We've gone to some 3rd party pub-sub solutions that work much more efficiently and work well in a clustered environment.
Title: Using a synchronized HashTable   
Name: Tim
Date: 2005-08-22 1:41:25 PM
Comment:
Also, how would this be affected by using Hashtable.Synchronized(...) to create the hashtable. It appears that automatically protects the hashtable's Add method and the indexing property Set accessor with a lock, which would protect you during writes.
Title: What about the code for updating the item in Cache?   
Name: Tim
Date: 2005-08-22 12:08:14 PM
Comment:
Can you show sample code for updating the item in Cache? For example, if item is added to cache with certain expiration, etc., when you update it, do you have to add it back with the same parameters, or do you just reference it like Cache[myitem] = updatedValue, and it will retain all previously set values...

Thanks
Title: Programmer   
Name: Microfolx
Date: 2005-05-21 10:33:19 AM
Comment:
This is a very nice site. Keep it up.
Title: Re: Consistency   
Name: Brett
Date: 2005-05-20 5:15:54 PM
Comment:
Nice article... I might consider trying normal XML writers rather than StringBuilder. Or even XML serialization. Probably slightly slower, but reduces errors.

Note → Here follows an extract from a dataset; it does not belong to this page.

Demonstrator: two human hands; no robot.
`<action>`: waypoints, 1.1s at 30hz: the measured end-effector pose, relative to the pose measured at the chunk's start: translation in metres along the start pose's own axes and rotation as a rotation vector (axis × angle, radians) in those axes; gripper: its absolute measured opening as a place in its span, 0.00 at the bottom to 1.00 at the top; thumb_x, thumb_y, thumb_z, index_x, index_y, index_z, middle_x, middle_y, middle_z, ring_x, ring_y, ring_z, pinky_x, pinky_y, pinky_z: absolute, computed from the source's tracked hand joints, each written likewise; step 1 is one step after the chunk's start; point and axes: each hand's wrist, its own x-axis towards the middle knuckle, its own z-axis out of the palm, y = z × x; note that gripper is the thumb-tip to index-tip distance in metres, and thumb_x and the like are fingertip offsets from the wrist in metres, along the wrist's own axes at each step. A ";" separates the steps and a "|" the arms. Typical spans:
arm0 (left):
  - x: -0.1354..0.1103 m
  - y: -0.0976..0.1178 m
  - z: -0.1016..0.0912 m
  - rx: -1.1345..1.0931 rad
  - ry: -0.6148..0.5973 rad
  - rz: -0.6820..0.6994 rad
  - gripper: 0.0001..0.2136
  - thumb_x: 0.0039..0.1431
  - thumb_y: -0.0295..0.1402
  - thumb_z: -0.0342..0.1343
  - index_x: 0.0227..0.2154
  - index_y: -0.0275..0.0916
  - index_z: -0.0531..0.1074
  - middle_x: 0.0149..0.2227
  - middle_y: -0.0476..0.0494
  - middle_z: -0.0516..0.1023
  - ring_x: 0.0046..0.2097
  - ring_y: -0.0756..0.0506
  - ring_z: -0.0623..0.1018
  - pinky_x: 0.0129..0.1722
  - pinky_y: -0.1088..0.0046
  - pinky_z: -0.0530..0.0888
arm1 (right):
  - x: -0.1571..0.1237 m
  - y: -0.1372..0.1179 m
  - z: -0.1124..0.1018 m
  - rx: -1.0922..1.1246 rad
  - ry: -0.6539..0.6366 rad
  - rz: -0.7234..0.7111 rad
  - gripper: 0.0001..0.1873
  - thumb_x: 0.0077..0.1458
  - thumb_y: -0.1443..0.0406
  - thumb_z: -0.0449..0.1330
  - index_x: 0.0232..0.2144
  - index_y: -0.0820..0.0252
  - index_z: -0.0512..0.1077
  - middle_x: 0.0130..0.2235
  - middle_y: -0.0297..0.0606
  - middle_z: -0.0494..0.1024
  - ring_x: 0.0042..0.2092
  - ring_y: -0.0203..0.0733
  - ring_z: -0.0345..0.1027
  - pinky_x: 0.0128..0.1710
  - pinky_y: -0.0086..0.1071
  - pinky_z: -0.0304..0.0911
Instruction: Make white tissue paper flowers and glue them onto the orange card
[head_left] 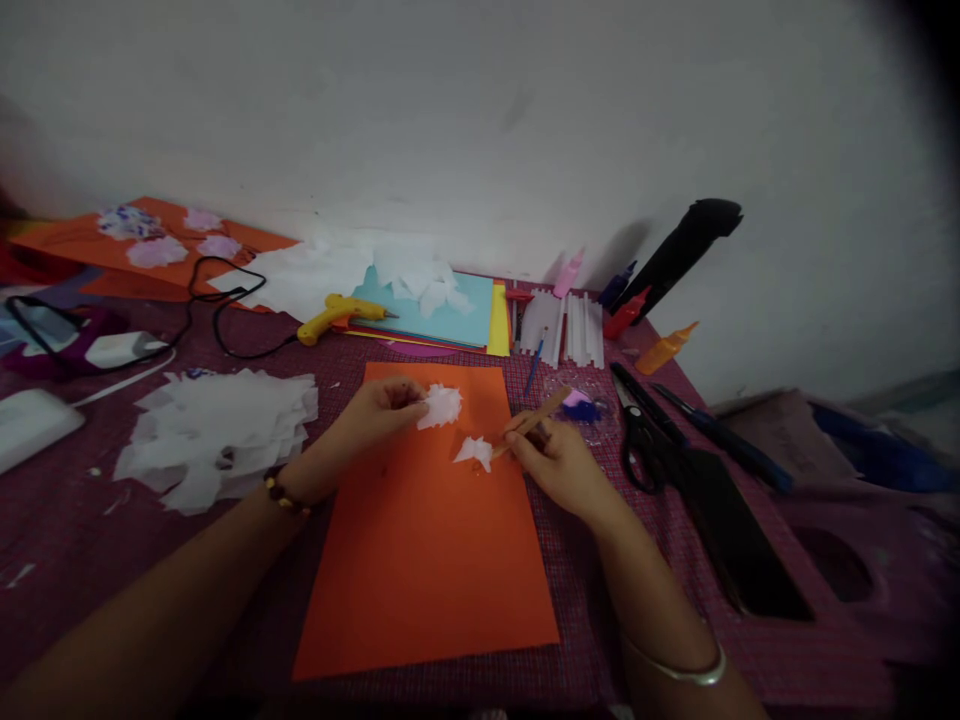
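An orange sheet of paper (442,560) lies on the cloth in front of me. Over its upper part my left hand (386,410) pinches a crumpled white paper piece (441,406) by its left edge. My right hand (551,450) is closed round a flat wooden stick (553,400), held slantwise near the sheet's right edge. The stick's lower end meets or comes close to a second white paper piece (475,453) on the orange sheet; exact contact is hard to make out. Behind my right hand sits a clear palette (581,405) with pink and blue paint.
On the left are a pile of white paper cutouts (217,435) and a white adapter (34,425). A yellow glue gun (341,315) with a black cord lies behind. Black scissors (641,440), a knife (724,440) and an orange paint bottle (666,348) are at right.
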 end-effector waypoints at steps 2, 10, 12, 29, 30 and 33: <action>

On the point regarding charging for page views. I have two suggestions. One is to periodically reload the current click count from the database and not worry about being exact. Hey if they get 1 million or 1,005,000, does it really matter? This isn't the space shuttle. The second would be to switch to a non-caching code path when you get close to whatever your maximum value is. So when you hit, say 990,000 views (based on your hit rate, etc.) then switch to the non-caching version for that customer.
Title: Consistency   
Name: Brian
Date: 2005-05-20 2:03:29 PM
Comment:
I had to accomplish this exact same scenario. The problem I ran into was the caching. Lets say that one of your advertisers pays you to show their ad 1 million times. How can you insure that it doesn’t go over? If you are holding the most current counters in cache, won’t each process be looking at their own cache, not to mention each server in the web farm and all it’s processes be looking at their own cache.

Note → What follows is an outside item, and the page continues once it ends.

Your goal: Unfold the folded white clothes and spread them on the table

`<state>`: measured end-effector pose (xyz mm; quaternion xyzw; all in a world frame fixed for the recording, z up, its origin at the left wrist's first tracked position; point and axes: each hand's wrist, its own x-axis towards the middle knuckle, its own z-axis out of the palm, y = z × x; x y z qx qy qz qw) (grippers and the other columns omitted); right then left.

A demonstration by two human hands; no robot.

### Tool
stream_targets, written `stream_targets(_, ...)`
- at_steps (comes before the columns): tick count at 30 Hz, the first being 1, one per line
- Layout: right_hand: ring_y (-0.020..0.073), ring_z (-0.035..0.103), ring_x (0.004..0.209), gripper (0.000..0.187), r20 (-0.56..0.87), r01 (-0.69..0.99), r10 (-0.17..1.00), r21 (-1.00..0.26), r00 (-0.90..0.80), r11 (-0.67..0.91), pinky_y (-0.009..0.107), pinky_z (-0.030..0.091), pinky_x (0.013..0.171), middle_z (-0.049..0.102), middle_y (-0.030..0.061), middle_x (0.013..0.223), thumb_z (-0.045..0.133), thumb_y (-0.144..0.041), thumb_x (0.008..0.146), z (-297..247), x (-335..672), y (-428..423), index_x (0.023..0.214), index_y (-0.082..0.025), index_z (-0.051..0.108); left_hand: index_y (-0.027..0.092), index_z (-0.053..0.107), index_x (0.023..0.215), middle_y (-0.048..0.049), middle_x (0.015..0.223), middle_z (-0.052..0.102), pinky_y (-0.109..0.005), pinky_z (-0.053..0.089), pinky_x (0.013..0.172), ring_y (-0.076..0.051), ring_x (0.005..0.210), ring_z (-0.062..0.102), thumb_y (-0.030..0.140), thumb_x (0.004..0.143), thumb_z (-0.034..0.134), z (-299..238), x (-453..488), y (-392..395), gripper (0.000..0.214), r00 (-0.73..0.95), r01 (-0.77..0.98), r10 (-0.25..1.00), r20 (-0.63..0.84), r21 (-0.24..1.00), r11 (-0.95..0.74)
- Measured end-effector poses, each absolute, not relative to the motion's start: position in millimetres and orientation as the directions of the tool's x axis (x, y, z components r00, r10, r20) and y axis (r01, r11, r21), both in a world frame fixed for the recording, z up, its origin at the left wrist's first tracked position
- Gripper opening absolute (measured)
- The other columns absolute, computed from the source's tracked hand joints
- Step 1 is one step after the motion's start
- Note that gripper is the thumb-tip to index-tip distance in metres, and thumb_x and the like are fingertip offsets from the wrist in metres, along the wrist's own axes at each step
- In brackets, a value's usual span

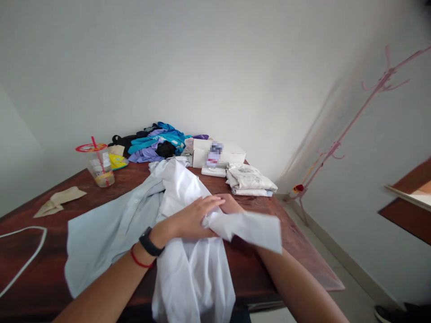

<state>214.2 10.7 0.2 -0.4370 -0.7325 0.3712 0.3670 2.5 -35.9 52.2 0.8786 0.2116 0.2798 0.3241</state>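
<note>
A brown table stands against a plain pale wall. Over its near part, the left hand, with a black band and a red cord at the wrist, lies across a white shirt, fingers extended; whether it pinches any cloth, I cannot tell. The right hand is just beyond it, partly hidden — its grip cannot be made out either. A sleeve end, blurred, crosses above the right forearm. The shirt's lower part hangs over the near edge, and a greyish buttoned panel spreads to the left.

Farther out, folded clothes are stacked right of a white box, with a heap of blue, purple and black garments to the box's left. Then a plastic cup with a red straw, a crumpled napkin and a white cable — all on the left. A pink coat rack stands at the right.
</note>
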Motion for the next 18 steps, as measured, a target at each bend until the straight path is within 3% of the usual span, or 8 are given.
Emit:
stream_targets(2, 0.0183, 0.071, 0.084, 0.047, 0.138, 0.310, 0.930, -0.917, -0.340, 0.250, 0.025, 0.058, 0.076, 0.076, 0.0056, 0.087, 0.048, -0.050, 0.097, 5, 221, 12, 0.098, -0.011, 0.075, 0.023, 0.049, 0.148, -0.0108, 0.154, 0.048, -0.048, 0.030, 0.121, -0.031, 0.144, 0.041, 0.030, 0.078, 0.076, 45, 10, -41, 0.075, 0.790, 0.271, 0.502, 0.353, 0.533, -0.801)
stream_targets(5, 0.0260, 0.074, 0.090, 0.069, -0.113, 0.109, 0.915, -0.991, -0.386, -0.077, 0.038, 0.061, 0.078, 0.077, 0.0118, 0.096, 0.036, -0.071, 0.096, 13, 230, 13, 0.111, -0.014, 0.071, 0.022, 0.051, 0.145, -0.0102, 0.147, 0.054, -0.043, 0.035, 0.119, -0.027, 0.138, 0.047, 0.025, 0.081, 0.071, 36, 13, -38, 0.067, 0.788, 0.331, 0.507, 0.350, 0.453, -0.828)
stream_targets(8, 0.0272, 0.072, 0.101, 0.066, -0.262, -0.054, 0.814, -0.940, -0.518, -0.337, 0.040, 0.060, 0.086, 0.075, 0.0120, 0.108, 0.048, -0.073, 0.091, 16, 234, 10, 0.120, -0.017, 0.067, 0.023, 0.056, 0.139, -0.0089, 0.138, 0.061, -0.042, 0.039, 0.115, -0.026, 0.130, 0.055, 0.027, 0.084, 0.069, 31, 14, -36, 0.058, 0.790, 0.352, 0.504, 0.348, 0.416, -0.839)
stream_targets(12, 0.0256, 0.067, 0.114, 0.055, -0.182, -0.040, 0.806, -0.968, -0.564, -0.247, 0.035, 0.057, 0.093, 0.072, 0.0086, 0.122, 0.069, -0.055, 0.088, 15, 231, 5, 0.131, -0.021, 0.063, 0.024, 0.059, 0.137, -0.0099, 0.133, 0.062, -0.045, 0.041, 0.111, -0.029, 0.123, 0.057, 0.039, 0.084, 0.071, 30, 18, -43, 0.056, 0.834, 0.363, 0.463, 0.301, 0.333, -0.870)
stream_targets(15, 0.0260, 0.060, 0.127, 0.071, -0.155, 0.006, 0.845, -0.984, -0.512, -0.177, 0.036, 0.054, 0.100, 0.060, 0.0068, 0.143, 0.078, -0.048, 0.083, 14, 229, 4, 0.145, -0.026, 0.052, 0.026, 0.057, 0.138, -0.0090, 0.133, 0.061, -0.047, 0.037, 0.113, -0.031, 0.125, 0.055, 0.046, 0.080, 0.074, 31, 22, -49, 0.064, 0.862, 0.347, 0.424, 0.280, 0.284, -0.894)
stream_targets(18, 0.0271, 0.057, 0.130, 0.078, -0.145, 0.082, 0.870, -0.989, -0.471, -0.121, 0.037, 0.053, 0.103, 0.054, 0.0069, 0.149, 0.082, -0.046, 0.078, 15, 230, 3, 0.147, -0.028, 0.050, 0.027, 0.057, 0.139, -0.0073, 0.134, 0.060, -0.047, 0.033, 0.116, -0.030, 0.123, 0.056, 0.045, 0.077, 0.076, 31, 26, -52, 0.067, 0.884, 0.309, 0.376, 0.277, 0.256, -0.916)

Another general Cache question. When I write something to cache, isn’t it only available for that particular process? So if you setup your application to have 5 worker processes, won’t that have 5 separate cache entries?
Title: web farm   
Name: parker
Date: 2005-04-24 3:19:08 AM
Comment:
How do you account for disperate sessions in a web farm scenario? Is the cache shared amoung the servers?
Title: Too Good   
Name: Zulfiqar Damani
Date: 2005-04-18 12:46:36 AM
Comment:
It presented very well, also it was interesting too.
Title: Thanks   
Name: Happel
Date: 2005-04-14 8:23:23 AM
Comment:
Thanks for sharing this article, very interesting.